■ **EXERCISE PROMPT**
Repeat exactly the lines of the entries below from the one with "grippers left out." through the one with "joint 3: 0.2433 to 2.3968", both ends included, and nothing else.

■ **GIVEN RECORDS**
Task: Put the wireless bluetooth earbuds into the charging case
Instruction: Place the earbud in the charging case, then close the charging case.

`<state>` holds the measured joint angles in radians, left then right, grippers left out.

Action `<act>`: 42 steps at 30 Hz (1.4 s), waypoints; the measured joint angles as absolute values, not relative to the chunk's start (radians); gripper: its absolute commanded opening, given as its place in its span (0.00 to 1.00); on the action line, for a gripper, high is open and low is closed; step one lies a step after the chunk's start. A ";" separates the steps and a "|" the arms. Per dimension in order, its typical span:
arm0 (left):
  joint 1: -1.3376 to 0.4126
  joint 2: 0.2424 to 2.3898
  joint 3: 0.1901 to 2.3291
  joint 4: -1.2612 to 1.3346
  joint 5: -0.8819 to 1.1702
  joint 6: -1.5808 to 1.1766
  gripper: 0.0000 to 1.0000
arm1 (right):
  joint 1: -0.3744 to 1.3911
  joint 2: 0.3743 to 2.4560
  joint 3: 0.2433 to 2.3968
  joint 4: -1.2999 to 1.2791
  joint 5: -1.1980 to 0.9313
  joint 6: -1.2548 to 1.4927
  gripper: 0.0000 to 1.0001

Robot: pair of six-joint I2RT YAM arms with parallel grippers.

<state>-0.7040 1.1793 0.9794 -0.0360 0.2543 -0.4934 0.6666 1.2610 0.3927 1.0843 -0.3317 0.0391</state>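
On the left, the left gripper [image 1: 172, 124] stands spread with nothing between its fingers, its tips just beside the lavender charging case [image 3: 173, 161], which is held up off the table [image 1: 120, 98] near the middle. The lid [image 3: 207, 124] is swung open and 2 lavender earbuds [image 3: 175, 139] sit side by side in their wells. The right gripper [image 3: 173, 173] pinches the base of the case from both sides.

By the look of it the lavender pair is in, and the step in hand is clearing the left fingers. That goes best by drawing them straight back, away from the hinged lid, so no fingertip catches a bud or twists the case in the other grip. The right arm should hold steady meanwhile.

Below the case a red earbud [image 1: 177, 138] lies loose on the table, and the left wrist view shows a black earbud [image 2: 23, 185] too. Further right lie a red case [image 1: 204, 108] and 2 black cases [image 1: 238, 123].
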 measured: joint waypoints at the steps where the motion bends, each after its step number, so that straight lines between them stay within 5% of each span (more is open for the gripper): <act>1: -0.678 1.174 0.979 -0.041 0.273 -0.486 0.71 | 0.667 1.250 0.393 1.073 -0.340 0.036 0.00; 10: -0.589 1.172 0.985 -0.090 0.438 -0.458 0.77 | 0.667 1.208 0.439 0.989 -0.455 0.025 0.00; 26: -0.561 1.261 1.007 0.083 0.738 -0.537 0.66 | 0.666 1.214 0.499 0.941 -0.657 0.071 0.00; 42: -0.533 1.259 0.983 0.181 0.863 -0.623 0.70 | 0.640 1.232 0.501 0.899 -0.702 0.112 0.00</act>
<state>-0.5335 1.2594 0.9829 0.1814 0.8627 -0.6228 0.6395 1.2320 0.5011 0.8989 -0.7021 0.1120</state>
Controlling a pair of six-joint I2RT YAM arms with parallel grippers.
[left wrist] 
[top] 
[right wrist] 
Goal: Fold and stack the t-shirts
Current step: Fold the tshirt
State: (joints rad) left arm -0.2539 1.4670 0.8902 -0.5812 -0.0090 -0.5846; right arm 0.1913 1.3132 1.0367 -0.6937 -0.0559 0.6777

■ **THE COMPLETED TASK**
`<state>` holds the measured joint angles in radians, left then right, grippers left out.

Action `<act>`: 42 steps at 30 Hz (1.4 s), waypoints; the measured joint angles as absolute values, not relative to the chunk's start (radians); gripper: its absolute commanded opening, given as its place in its span (0.00 to 1.00); on the action line, for a gripper, high is open and low is closed; step one lies a step after the chunk's start. A ";" separates the steps and a "|" the arms. Per dimension in order, its typical span:
arm0 (left):
  joint 1: -1.3376 to 0.4126
  joint 2: 0.2424 to 2.3898
  joint 3: 0.1901 to 2.3291
  joint 4: -1.2612 to 1.3346
  joint 5: -0.8819 to 1.1702
  joint 6: -1.5808 to 1.1766
  gripper: 0.0000 to 1.0000
arm1 (right):
  joint 1: -0.3744 to 1.3911
  joint 2: 0.3743 to 2.4560
  joint 3: 0.2433 to 2.3968

Work on this exercise is complete.